Life is very accommodating for these activities. Almost daily, something I spent good money on breaks down and I'm faced with two possibilities: I can tear it apart to find out how it works, and maybe even fix it; or I can throw it away and try to find a replacement. The logical and most appealing choice is to try the repair, but if I take that approach with everything, I'm soon drowning in a deluge of nonfunctioning crap...
Anyone who's dropped a vase knows that it only takes a second to break something, and a lot longer just to clean up the mess. And if you're going to glue that vase back together again, you better set aside a good chunk of time.
Then there's the stuff that just seems to appear on its own.

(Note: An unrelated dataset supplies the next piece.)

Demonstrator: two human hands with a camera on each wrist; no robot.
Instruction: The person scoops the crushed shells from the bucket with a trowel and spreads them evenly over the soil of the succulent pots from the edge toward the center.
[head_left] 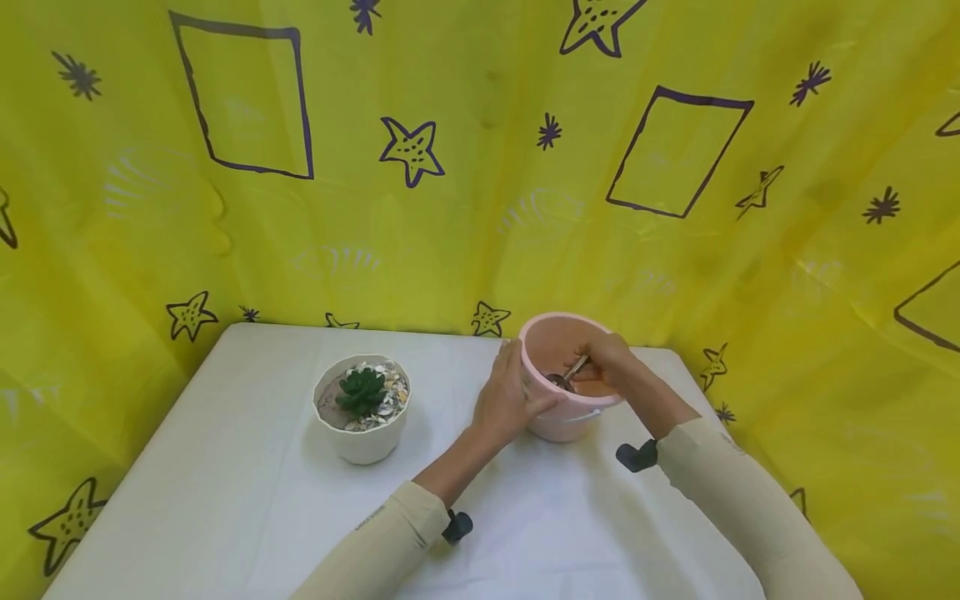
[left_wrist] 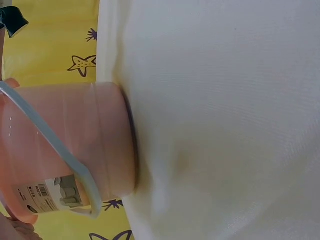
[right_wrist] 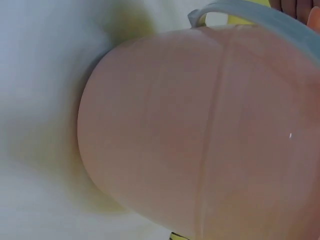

Last year the 1st Mate had a new room built onto the condo and I volunteered to build in the back door and create a design for the rear entrance. Then the topic of tool storage came up and i agreed to build that into the new room. These projects have me working in new mediums: adobe brick and mortar, glass brick and white cement. After constructing the doorway in 2x4s and plywood, I'm now sheathing the outside in parota, an indigenous wood that resists bugs and rot. It's also very beautiful and lightweight, but the sawdust is highly toxic. Any cutting, routing or sanding has to done with a good respirator mask. Pictured is a cockpit table I made from parota, butterflied and inlaid with strips of Mexican cedar. I build without plans or instructions- just some basic measurements. The fun is figuring out how to do something on my own. I know there's tons of how-tos online... if I was repairing my iPhone (which I have) I would do that. But this stuff isn't that big a deal, and discovering processes and techniques and tricks is a blast. Then you end up with something useful.
1 comment:
Beautiful table!!
Seems you are very talented in doing/fixing/building just about anything you make up your mind to try.